Exercise details:
Find the lines below that contain the string "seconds". Copy each one.

Working data section start

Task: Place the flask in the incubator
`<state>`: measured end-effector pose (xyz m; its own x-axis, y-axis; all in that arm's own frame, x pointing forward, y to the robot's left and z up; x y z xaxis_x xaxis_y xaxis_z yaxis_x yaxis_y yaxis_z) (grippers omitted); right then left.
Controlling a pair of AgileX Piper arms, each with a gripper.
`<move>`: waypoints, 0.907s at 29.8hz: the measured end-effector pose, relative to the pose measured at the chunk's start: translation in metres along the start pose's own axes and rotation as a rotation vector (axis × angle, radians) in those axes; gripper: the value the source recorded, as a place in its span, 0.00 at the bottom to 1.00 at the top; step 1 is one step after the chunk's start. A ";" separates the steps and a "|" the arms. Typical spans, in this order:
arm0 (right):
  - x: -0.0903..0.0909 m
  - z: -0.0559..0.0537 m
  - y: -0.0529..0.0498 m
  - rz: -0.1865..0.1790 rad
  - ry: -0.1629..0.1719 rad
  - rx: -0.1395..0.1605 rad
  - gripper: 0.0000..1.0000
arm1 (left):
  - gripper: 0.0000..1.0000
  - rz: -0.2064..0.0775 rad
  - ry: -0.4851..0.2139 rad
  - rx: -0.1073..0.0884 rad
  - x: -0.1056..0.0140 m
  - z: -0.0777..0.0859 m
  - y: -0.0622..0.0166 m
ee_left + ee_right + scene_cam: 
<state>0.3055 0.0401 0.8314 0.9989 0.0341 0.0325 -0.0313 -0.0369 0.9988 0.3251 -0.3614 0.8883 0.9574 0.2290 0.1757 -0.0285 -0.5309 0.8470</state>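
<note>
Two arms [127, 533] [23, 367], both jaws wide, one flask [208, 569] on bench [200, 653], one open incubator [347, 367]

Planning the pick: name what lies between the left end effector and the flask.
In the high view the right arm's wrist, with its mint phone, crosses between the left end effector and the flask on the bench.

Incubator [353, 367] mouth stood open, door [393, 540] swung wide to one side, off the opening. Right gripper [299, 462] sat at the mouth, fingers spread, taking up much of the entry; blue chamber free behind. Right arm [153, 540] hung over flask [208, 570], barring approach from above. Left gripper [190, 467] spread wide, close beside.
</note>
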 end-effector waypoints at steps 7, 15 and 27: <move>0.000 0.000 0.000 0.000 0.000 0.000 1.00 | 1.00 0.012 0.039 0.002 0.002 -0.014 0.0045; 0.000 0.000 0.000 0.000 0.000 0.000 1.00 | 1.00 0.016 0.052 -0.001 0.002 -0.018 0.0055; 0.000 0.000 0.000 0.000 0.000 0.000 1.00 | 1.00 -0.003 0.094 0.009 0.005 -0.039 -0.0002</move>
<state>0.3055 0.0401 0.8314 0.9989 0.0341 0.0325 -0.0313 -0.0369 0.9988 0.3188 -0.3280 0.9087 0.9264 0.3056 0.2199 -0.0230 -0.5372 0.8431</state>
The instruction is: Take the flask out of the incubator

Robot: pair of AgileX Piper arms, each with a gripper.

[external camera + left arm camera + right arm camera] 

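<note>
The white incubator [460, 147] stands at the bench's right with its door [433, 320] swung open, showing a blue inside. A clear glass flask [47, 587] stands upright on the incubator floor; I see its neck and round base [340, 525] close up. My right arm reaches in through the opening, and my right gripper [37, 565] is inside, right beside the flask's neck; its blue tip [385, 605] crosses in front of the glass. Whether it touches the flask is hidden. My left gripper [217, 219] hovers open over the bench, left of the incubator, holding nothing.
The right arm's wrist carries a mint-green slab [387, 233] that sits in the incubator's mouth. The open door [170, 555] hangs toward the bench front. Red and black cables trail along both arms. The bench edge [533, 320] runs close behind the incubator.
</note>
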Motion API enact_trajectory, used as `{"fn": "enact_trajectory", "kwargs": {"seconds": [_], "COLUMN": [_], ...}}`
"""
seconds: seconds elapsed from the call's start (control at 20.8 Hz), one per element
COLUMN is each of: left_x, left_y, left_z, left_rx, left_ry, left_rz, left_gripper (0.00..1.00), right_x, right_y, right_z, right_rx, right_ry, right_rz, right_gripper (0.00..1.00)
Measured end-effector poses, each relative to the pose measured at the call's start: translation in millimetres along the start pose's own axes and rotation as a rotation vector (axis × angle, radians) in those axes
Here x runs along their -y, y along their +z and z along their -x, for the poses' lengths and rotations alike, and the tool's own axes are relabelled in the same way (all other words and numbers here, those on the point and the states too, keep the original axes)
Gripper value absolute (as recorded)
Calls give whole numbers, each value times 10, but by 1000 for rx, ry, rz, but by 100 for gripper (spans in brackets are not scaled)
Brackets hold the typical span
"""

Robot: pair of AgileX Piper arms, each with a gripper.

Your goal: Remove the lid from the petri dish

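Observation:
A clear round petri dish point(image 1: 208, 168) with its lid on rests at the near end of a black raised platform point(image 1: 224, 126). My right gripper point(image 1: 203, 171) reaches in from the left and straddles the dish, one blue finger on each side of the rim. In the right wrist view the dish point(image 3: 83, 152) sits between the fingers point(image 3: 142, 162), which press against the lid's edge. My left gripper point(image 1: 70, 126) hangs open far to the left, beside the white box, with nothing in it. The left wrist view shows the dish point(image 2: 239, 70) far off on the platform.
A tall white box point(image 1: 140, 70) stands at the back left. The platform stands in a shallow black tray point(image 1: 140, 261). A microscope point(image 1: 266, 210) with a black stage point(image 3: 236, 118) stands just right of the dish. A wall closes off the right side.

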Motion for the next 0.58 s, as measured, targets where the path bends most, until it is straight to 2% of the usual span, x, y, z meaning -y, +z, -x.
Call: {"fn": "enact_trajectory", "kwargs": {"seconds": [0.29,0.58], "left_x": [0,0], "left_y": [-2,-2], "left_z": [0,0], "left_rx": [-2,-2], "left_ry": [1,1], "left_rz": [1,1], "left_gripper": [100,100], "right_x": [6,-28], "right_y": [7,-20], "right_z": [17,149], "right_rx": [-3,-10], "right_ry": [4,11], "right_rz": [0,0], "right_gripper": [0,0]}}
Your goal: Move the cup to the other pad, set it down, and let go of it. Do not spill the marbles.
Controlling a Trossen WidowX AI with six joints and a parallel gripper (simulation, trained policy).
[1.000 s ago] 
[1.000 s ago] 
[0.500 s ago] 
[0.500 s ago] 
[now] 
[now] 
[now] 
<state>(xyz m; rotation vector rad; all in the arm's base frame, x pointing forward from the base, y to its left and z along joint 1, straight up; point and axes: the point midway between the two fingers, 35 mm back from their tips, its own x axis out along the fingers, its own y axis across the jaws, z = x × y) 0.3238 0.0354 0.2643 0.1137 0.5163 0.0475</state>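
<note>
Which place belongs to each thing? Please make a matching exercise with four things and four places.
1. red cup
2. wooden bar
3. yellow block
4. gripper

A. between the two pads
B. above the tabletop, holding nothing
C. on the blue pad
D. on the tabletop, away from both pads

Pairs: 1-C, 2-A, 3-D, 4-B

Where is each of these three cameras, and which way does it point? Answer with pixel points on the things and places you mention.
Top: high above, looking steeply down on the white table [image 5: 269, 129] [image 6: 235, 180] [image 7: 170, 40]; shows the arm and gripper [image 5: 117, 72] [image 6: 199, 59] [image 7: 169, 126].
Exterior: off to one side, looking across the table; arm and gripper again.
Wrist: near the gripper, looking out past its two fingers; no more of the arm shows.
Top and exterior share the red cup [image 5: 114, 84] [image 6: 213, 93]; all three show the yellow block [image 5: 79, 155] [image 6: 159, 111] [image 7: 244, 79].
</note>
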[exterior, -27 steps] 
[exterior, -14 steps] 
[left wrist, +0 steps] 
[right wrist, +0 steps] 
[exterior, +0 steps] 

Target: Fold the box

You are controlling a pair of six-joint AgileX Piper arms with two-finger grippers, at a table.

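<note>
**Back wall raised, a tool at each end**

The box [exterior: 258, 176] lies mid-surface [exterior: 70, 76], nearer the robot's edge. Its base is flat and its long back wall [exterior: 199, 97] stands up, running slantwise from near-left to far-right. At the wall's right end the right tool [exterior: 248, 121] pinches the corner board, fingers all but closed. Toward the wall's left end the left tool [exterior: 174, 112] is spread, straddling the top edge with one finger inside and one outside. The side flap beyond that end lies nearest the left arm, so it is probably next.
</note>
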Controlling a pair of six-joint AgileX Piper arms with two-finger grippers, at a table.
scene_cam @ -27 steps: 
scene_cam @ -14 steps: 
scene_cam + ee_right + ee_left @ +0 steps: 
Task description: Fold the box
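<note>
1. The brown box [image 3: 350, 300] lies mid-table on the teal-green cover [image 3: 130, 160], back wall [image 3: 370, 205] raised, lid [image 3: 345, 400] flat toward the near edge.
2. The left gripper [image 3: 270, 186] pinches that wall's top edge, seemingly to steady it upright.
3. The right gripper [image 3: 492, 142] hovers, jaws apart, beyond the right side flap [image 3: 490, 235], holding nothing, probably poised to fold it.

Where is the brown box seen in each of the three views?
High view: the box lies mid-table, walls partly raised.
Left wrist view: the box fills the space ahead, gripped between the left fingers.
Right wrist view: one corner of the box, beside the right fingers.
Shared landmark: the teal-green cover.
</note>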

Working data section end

Answer section:
Motion API enact_trajectory, used as `{"fn": "enact_trajectory", "kwargs": {"seconds": [_], "COLUMN": [_], ...}}`
seconds: seconds elapsed from the call's start (control at 20.8 Hz), one per element
Call: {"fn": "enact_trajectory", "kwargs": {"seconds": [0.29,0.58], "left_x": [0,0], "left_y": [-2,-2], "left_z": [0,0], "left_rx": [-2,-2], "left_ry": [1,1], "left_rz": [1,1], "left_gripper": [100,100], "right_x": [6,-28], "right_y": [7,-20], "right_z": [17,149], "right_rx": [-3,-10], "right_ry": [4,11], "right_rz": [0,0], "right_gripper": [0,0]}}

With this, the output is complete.